Moreover, Chu was the founder of a venture capital firm called Sinochem Investment. Parsons explains:
As I understand it, Sinochem Investment LTD (under a different name until 2003) was a partnership between First Eastern Capital and the state-owned Sinochem Group (known as China National Chemicals Import & Export Corp during the 1990s), a similarly named but separate business. I believe but can’t confirm that Sinochem Group was ultimately the owner of Sinochem Inverstment LTD. Sinochem Group is a vast conglomerate that owns several hundred subsidiaries and manufactures a ton of different things: its one of the largest oil companies in China, it produces fertilizer, latex gloves, all kinds of stuff. There are nine companies with the word Sinochem in their name in the Panama Papers database. Sinochem Investment LTD is not one of them.
The Sinochem connection is worth noting for a few reasons. First, like most Chinese state-owned companies in the last 30 years Sinochem has terrible track record on just about everything other than making money. In 2005 the company was implicated in an oil-for-food scandal in Iraq and a 2015 explosion in Tianjin at a warehouse owned by two Sinochem subsidiaries killed over 100 people after company officials found a corrupt safety inspector to okay their dangerously unsafe facilities. (There is no evidence and no one has ever suggested that Chu had any involvement at all in either of these incidents)

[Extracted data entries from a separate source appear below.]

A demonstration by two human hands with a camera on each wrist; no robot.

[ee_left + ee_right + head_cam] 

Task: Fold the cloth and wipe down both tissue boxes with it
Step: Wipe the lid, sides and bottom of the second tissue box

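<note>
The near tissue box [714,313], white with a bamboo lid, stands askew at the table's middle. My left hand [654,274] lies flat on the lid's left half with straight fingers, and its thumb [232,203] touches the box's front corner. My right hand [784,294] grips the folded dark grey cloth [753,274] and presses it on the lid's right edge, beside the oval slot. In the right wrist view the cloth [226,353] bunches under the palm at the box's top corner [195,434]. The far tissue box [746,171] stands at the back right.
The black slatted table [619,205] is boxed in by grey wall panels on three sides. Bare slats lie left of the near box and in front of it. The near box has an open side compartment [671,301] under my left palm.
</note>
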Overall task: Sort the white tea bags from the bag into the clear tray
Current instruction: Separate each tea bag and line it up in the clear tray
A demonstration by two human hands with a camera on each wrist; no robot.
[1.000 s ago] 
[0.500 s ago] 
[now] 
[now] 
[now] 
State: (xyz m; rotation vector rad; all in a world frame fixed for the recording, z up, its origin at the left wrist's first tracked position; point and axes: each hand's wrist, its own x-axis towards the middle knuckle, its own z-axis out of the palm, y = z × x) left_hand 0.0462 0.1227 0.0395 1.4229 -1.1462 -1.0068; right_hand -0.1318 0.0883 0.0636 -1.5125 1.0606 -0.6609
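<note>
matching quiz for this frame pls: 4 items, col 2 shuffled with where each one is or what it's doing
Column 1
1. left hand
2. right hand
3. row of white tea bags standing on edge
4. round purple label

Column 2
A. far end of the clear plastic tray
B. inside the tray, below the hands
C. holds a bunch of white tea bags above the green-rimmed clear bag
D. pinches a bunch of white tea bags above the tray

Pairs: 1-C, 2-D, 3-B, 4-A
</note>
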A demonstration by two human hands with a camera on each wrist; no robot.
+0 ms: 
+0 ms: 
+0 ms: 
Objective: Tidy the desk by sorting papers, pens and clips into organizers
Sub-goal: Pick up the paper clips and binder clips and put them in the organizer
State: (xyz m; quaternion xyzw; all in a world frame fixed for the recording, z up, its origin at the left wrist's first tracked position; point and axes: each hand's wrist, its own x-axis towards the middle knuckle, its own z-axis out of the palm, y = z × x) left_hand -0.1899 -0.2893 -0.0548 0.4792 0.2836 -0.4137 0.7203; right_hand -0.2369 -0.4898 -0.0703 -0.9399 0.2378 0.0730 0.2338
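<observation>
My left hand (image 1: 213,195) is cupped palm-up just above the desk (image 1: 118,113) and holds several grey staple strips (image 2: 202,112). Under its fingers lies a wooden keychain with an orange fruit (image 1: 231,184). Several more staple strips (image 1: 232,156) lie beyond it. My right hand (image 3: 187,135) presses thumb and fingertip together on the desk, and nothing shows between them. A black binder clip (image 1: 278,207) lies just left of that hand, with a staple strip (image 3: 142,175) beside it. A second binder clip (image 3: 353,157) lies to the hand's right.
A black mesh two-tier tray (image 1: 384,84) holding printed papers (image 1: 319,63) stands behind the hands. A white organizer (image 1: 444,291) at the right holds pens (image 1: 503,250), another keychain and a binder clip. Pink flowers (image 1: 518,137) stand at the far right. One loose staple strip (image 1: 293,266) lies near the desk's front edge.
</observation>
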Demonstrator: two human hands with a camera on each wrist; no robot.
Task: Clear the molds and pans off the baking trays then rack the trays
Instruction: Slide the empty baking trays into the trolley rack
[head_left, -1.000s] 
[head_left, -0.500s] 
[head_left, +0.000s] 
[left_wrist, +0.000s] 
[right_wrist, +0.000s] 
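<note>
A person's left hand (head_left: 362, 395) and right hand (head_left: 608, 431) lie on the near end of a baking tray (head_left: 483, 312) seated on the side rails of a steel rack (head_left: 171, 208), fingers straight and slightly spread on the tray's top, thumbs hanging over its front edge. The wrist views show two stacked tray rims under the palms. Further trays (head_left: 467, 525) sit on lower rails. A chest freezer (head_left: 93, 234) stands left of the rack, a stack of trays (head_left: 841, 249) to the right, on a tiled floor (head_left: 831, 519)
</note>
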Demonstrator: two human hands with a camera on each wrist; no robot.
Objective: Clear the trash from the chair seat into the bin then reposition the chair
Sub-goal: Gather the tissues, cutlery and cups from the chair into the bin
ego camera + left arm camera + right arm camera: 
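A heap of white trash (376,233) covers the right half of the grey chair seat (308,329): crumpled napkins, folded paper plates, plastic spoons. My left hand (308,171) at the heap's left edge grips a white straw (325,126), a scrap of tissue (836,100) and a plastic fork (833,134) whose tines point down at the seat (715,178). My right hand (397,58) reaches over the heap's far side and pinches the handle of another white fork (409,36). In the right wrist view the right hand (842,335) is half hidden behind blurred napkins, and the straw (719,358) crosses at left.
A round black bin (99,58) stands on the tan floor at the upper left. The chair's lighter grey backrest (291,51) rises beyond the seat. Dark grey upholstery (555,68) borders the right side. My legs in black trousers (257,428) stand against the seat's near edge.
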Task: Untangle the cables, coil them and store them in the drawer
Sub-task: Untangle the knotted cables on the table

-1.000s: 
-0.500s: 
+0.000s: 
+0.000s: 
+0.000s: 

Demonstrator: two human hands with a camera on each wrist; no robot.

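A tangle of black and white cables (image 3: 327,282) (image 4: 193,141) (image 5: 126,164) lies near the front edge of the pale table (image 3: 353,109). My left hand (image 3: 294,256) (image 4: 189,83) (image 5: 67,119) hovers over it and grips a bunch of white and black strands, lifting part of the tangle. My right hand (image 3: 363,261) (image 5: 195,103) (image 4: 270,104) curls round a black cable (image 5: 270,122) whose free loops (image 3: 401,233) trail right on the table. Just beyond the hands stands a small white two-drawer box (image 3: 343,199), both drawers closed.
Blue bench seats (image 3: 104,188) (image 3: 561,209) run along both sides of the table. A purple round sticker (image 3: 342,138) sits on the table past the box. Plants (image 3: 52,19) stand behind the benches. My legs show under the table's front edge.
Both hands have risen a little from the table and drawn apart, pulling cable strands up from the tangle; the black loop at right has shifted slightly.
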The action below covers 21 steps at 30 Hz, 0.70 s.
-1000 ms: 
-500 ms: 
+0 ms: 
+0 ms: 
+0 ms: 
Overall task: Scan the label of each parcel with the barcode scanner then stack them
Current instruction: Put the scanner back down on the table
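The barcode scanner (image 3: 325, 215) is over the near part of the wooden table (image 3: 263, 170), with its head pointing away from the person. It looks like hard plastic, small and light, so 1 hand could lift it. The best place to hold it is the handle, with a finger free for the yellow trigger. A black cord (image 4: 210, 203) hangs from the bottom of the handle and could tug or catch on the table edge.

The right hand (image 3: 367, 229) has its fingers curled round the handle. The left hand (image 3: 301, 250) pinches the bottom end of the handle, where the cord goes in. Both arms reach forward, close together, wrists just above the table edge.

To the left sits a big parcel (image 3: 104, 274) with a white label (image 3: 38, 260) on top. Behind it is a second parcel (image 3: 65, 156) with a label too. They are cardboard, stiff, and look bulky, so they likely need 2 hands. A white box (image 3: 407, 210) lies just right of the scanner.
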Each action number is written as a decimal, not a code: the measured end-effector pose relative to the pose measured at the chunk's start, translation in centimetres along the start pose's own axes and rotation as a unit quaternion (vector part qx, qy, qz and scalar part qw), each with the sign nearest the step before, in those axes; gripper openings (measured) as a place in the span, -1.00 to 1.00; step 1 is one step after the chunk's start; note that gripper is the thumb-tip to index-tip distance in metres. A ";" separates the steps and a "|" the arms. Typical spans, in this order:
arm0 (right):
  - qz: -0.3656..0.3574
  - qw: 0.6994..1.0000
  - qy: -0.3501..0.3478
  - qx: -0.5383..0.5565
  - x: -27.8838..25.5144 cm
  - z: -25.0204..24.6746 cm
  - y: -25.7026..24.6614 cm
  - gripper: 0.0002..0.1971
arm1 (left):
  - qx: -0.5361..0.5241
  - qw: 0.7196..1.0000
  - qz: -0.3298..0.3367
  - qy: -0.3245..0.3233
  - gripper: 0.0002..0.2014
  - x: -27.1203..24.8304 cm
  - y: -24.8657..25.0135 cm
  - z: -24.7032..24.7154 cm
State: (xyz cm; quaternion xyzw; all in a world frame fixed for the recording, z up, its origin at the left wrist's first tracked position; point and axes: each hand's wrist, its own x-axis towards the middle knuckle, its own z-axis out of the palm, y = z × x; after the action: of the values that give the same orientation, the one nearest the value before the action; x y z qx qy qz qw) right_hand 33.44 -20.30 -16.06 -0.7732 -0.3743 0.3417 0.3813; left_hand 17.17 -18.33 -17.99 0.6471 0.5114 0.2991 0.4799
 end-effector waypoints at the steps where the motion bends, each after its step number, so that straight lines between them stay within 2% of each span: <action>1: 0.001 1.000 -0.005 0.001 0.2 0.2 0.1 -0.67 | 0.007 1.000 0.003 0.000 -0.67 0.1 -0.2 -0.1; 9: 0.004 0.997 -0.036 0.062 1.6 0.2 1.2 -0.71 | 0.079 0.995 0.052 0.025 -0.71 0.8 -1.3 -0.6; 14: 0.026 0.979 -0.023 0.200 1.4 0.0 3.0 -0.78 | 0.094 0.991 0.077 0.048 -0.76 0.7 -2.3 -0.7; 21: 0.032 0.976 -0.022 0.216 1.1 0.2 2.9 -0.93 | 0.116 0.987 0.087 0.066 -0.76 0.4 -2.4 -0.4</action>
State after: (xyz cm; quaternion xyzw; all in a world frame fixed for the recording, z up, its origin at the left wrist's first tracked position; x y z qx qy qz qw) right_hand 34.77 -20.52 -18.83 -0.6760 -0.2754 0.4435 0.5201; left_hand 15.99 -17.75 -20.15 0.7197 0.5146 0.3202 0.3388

Second, part of the fallout of the Panama Papers was a deep crackdown on dissent and journalism in China as the Chinese elite try to head off any discontent caused by the revelation that well connected businessmen and Communist Party officials and their family members were using offshore banking to hide their obscene wealth from a citizenry which has largely seen their lives get worse from China’s rapid embrace of capitalism in recent decades. The Chinese government ordered newspapers and other media outlets to not talk about the leaks and even went so far as to block all online discussion of the Panama Papers. On a related note, King’s is very proud of its journalism school.
Soon after I started the Examiner, an academic friend suggested I look into honourary degrees awarded by local universities. The concerns expressed to me were varied, but included the one Parsons zeroes in on:
Universities increasingly use honorary doctorates to try to grease the fundraising wheels and get wealthy individuals, their companies and their friends to donate some money. Money the universities need because of a decades long decline in public funding caused by governments crying poor due to a lack of tax revenue. So our institutions of higher learning give honorary degrees to the world’s richest people to try to convince them to donate some money to survive a funding crisis which is caused by rich people actively working to avoid paying taxes. Sometimes they dodge these taxes through off-shore banking, sometimes they don’t have to because they can strong arm elected officials into setting marginal tax rates for the rich and large corporations at constantly decreasing levels.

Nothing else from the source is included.